There are many reasons why a professional may need to access power cables. From a repair or replacement, all the way to general maintenance and re-structuring; these lines are responsible for transferring electrical energy to homes, office buildings and everything in between. As a result, their upkeep is a top priority within modern society.

The only types of people permitted to access these structures should be fully trained and qualified as defined in the 2006 Work Cover Code of Practice. There are instances where an individual may be needed to work in close proximity to one of these types of structures however, and in order to do so they will be also be required to adhere to the aforementioned CoP to ensure that they remain safe at all times.

What is the Work Cover CoP?

Created in 2006, it is a definitive legislation that details the policies and protocols relating to activities that occur within areas featuring at least a single power line. Working near power lines is a very dangerous activity and anyone present should have a firm understanding of the risks involved. That is where the code of practice comes into the fray.

Safety training for individuals and organisations

In order for an individual or organisation to adhere to the above policy, they must ensure that they have received sufficient training.
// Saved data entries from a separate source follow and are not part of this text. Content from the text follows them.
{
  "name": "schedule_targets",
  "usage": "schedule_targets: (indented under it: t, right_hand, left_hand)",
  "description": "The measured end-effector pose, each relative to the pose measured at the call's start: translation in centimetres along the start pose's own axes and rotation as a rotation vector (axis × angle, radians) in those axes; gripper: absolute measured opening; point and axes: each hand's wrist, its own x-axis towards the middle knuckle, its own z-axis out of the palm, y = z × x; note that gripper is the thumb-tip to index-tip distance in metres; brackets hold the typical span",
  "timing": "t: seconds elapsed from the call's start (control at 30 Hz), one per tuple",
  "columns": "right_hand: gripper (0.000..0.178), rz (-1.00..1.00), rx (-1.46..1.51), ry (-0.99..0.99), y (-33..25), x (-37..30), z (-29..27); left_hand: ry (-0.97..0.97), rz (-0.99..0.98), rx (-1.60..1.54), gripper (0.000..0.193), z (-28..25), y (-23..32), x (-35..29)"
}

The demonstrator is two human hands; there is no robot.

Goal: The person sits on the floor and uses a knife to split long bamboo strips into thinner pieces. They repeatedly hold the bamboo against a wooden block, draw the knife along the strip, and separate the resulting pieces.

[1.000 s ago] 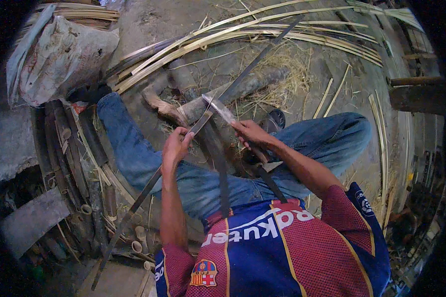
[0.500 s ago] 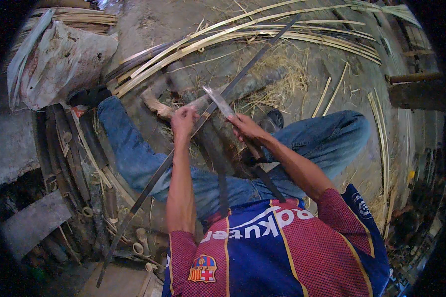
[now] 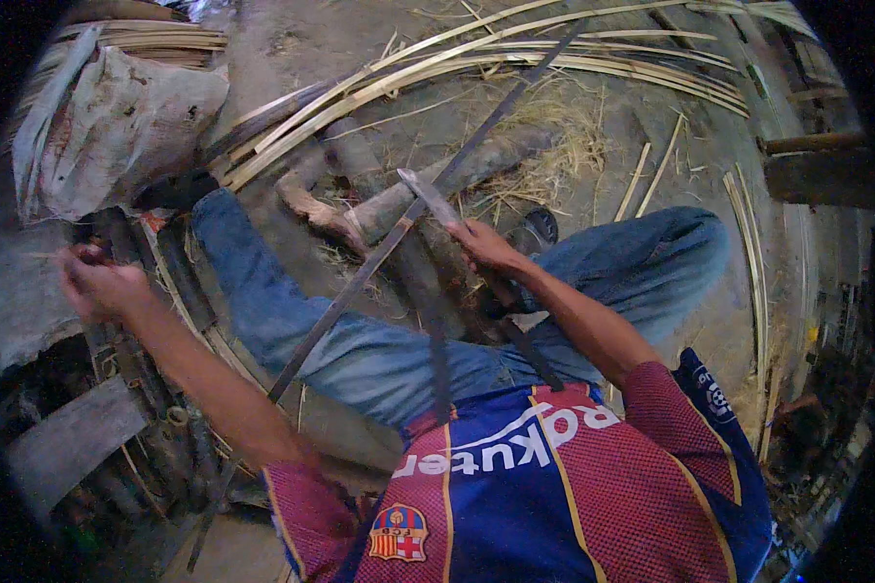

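My right hand (image 3: 486, 245) is closed round a knife (image 3: 426, 197) with a broad, pale blade. The blade crosses over a long dark strip (image 3: 345, 296), apparently bamboo, close to where the strip passes over a branching piece of wood (image 3: 399, 209). The strip slants from the far right, over my left leg, down to the near left. My left hand (image 3: 102, 284) is off the strip, out to the far left, with its fingers drawn together. A thin pale sliver seems to show at the fingertips, too small and blurred to name.
Long pale split strips (image 3: 389, 83) curve across the floor ahead. Thin shavings (image 3: 559, 165) lie beside the wood. At left are a whitish sack (image 3: 126, 126), dark poles (image 3: 180, 272) and a flat board (image 3: 78, 437). More strips (image 3: 744, 262) lie at right.
My left hand has let go of the strip by the blade and swung far out to the left. The right hand and knife have stayed nearly in place.
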Motion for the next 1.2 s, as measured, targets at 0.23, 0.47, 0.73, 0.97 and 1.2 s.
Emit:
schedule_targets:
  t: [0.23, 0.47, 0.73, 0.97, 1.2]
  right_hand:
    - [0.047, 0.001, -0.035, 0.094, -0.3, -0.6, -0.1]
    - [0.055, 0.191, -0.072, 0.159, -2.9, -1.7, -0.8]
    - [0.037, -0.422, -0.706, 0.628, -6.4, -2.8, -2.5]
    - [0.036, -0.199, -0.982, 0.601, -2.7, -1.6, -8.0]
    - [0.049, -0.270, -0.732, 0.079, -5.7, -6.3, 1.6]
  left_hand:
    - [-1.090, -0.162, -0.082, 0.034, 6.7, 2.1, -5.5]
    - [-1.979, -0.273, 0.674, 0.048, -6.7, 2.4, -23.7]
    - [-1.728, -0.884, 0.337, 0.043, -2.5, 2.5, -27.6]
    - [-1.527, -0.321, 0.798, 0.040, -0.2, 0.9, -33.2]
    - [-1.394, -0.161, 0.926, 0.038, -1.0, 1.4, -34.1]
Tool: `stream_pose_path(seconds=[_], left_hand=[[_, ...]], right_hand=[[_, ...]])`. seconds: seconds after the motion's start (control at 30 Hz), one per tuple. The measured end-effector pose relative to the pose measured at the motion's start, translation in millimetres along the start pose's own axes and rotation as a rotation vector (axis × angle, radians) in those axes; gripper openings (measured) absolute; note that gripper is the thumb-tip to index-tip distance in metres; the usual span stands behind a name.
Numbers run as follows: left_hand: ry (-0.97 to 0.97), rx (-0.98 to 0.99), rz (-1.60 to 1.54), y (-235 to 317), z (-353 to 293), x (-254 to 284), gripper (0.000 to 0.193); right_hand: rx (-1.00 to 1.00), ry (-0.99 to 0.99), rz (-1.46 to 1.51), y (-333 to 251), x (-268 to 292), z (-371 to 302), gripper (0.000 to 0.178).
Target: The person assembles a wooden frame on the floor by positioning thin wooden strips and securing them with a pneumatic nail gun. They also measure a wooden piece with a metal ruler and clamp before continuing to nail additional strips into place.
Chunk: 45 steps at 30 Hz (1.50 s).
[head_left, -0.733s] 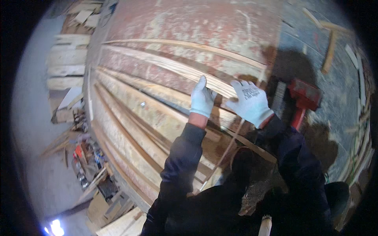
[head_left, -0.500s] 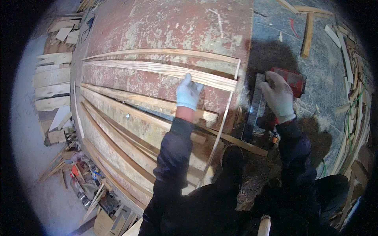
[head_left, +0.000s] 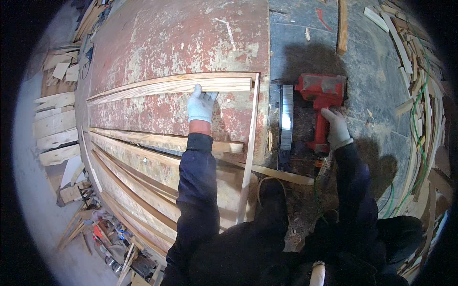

There are two types of course available to candidates, the first relates to those new to the industry and the second refers to those in need of safety refresher training. Once qualified, an individual will be responsible for ensuring that their knowledge is maintained by attending the latter type of course.

Entry courses typically take two days and will consist of an introduction, a practical evaluation, information and then a final assessment. If an individual is deemed to have passed, they will be presented with a qualification that acknowledges their capability to work under power cables. For those with the qualification, it is vital that they are checked to ensure a consistency in knowledge.

This is where the refresher course comes in and it is required to be undertaken annually. The individual’s knowledge will be evaluated and they will be subjected to an assessment relating to control measures and job safety in general. If they pass the course (which can take less than 4 hours), they will have their qualification renewed for a further year.